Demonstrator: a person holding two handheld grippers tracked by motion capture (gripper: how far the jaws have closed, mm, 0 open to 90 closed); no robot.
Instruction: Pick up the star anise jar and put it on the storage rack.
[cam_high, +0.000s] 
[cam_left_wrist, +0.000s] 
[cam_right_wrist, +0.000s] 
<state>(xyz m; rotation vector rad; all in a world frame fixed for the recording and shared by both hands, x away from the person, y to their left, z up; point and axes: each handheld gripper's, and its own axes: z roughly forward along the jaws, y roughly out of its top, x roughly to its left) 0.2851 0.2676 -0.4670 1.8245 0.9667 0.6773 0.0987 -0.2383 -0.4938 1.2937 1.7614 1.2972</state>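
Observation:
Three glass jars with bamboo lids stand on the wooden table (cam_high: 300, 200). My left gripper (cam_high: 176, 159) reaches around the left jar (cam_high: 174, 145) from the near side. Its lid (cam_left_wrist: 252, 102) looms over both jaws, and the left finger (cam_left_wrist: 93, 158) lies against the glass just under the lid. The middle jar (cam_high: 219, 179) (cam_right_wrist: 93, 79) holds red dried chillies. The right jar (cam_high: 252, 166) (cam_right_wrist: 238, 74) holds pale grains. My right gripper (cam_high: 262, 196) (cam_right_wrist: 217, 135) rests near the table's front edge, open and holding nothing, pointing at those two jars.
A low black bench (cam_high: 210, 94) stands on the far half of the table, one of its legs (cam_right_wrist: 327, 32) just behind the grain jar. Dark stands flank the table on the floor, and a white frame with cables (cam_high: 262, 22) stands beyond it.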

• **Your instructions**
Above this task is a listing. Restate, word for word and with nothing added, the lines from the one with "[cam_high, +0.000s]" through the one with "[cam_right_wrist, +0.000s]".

• **Your solution**
[cam_high, +0.000s] 
[cam_left_wrist, +0.000s] 
[cam_right_wrist, +0.000s] 

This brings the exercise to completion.